The protein sequences obtained from Prodigal are annotated by MicrobeAnnotator. MicrobeAnnotator will look for annotations recursively in several databases. The results will be a matrix of pathway completions, a barplot of pathways complete at more than 50%, and a heatmap with pathways clustered by completion values. This makes the comparison of conditions easier by contrasting them.

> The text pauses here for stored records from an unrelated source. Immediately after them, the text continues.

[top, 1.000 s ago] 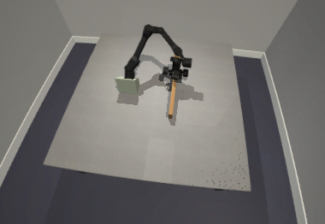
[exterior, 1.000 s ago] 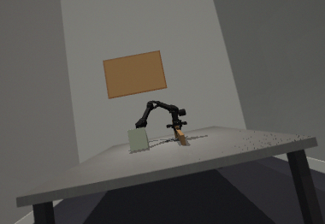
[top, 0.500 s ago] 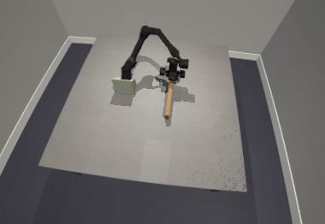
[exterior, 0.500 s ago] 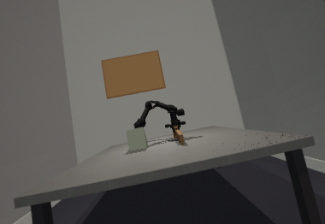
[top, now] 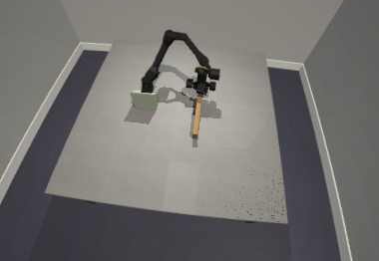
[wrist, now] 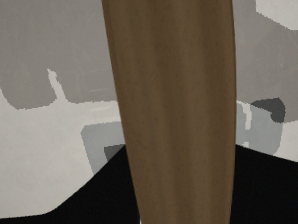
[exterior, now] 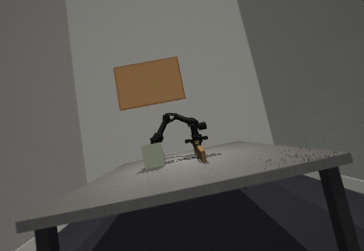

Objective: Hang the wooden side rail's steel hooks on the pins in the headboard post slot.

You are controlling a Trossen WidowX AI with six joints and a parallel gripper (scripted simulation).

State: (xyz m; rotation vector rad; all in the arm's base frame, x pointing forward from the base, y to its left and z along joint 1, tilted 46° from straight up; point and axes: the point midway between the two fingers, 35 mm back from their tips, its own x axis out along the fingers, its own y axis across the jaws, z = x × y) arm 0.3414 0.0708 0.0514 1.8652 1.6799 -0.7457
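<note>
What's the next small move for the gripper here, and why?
Probably keep the grip and ease the rail's held end gently toward the post. The gripper is shut on the wooden rail near its upper end, and the far end seems to rest on the table. The hooks and the post's slot cannot be made out, so a slow move is safer than releasing now.

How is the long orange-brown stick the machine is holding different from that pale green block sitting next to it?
The wooden rail is long, thin and orange-brown; the pale green block is short, squat and boxy. The rail is clamped near one end by the gripper, while nothing grips the block, which stands beside the arm's base. The rail stretches away from the arm towards the table's near side; the block stands upright. Both are on the same grey table.
</note>
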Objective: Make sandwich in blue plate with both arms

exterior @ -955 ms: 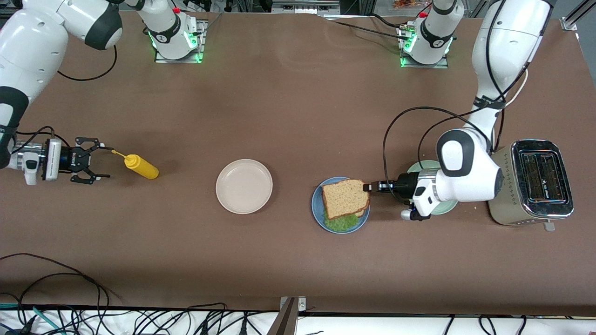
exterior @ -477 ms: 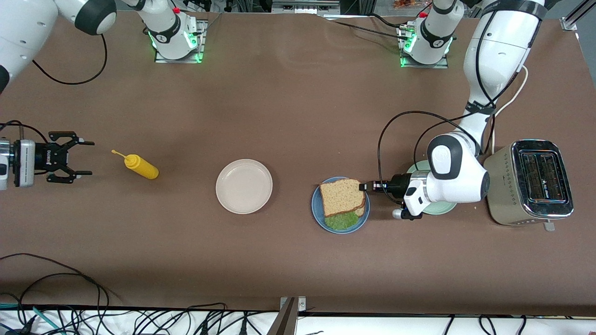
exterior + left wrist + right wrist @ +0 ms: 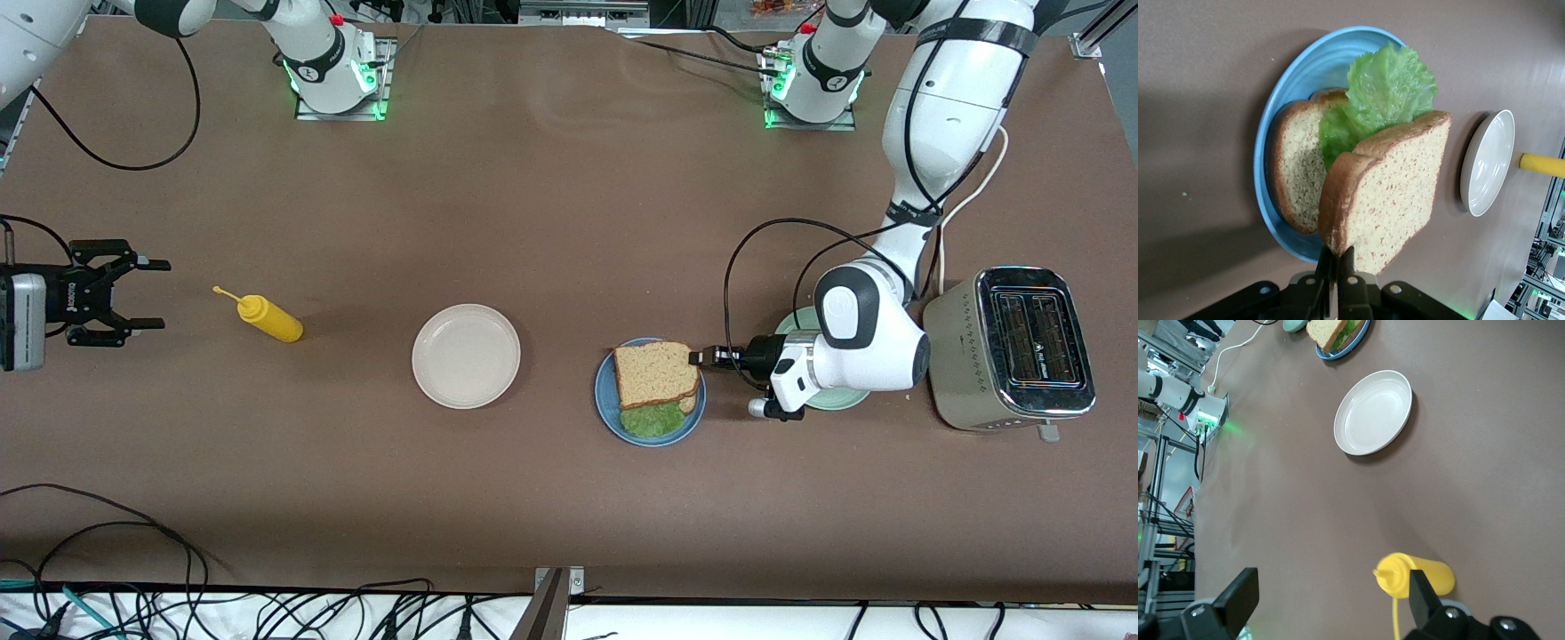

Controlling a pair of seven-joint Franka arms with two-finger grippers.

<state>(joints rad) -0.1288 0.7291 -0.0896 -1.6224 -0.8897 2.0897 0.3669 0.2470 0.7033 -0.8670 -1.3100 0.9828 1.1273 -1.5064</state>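
Observation:
The blue plate (image 3: 608, 411) holds a lower bread slice (image 3: 1295, 173) with a ruffled lettuce leaf (image 3: 652, 420) on it. My left gripper (image 3: 696, 357) is over the plate's rim on the side toward the left arm's end, shut on the corner of the top bread slice (image 3: 656, 373). In the left wrist view that slice (image 3: 1395, 193) stands tilted above the lettuce (image 3: 1388, 87), pinched by my left gripper (image 3: 1337, 263). My right gripper (image 3: 149, 294) hangs open and empty over the table at the right arm's end, apart from the sandwich.
A yellow squeeze bottle (image 3: 268, 319) lies beside the right gripper. A beige plate (image 3: 466, 356) sits between bottle and blue plate. A mint-green plate (image 3: 797, 322) lies under the left arm, next to a toaster (image 3: 1013, 348). Cables (image 3: 116, 542) run along the table's front edge.
My right gripper has drawn away from the yellow bottle toward the right arm's end, still open. The left gripper has lowered the top slice slightly over the plate.

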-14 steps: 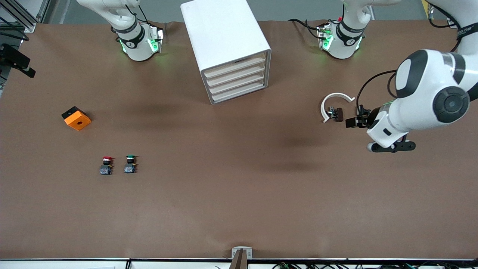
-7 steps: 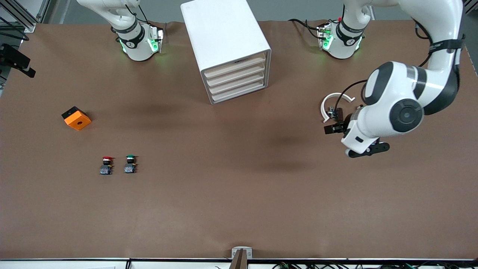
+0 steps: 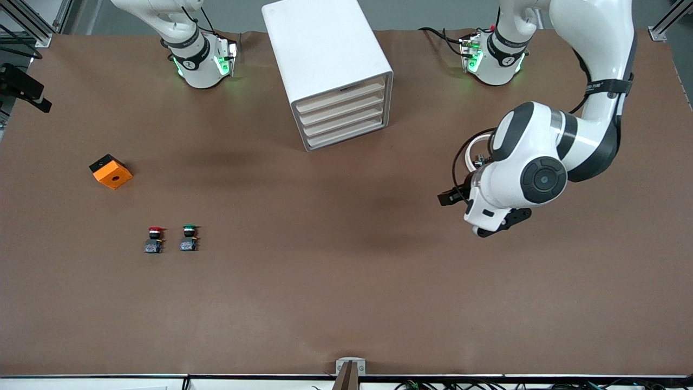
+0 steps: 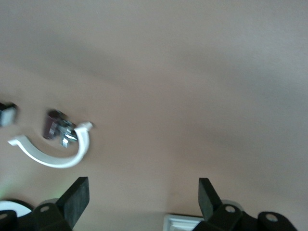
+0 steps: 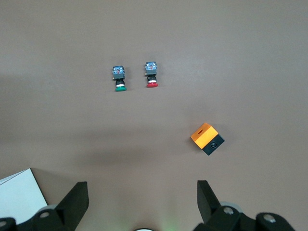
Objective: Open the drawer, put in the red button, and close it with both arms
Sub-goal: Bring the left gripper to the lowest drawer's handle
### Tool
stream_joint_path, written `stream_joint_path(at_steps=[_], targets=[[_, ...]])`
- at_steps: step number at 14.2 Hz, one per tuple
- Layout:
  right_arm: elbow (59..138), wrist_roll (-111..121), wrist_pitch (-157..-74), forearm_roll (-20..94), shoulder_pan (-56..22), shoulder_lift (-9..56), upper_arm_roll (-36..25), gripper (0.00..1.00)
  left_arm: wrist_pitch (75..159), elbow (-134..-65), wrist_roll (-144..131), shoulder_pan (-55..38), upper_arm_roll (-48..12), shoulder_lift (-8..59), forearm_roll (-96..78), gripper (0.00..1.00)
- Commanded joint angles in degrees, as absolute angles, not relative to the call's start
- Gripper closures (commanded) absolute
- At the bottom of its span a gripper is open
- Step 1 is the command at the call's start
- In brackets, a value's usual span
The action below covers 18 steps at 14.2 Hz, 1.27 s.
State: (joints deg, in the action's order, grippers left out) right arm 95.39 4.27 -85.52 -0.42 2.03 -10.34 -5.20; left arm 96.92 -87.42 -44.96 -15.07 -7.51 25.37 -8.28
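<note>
The white cabinet stands at the back middle with its four beige-fronted drawers all shut. The red button stands on the table toward the right arm's end, beside the green-capped switch. Both also show in the right wrist view, the red button and the green switch. My left gripper hangs over bare table toward the left arm's end; in its wrist view it is open and empty. My right gripper is open and empty, high over the table and out of the front view.
An orange cube with a hole lies farther from the front camera than the buttons. A white curved piece with a small dark part lies on the table, partly covered by the left arm. The right arm's base is at the back.
The left arm has swung toward the middle of the table, its gripper passing the white curved piece, which the arm now partly covers. Buttons, cube and cabinet have not moved.
</note>
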Motion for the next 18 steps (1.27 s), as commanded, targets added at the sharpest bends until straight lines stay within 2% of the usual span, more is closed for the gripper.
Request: stream_joint_path(at_steps=[1, 11, 15, 18], targets=[[96.06, 5.01, -85.61, -0.79, 2.72, -11.25, -4.66, 0.0, 95.71, -82.89, -50.25, -16.08, -7.38, 28.47, -12.64, 0.0], [96.06, 5.1, -85.52, -0.79, 2.81, -11.16, -4.66, 0.0, 94.84, -82.0, -73.18, -17.22, -7.47, 34.36, -34.08, 0.0], [96.06, 5.1, -85.52, -0.79, 2.9, -11.16, -4.66, 0.0, 86.41, -80.51, -83.99, -17.67, -7.47, 38.14, -43.14, 0.0], [96.06, 5.1, -85.52, -0.79, 2.9, -11.16, -4.66, 0.0, 84.99, -80.51, -95.06, -18.37, -8.08, 40.42, -45.61, 0.0]])
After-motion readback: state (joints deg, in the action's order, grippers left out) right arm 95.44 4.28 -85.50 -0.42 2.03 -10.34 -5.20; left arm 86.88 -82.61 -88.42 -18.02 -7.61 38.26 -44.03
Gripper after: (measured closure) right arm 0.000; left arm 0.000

The files produced by this step are a metabolic_summary__heatmap.pdf, a metabolic_summary__barplot.pdf, and metabolic_summary__module_completeness.tab. metabolic_summary__barplot.pdf shows a barplot with the number of pathways complete at >= 50%, colored by category. metabolic_summary__heatmap.pdf shows the pathways complete at >= 80% for each condition with a gradient coloration depending on the completeness, clustered by completeness, with pathway names. This file is particularly useful to determine which pathways differentiate the conditions the most.

Summary table

To make the output easier to manipulate and look at in detail, we provide tables for each condition that show which unitig contains which gene and its translation, function and KO number. Looks like this:

Unitig ID Unitig seq Gene ID Gene seq Gene funciton KO
Unitig1 ACGTCGCT Gene1 APWHLE Glucose transferase K00001
Unitig1 ACGTCGCT Gene2 WGGH Protease K00004
Unitig2 GTCGATCATG Gene1 KLMF Oxydase K00761

Where Unitig1 sequence contains two genes (Gene1 and Gene2), which translated sequences are given, as well as their respective functions and KO terms.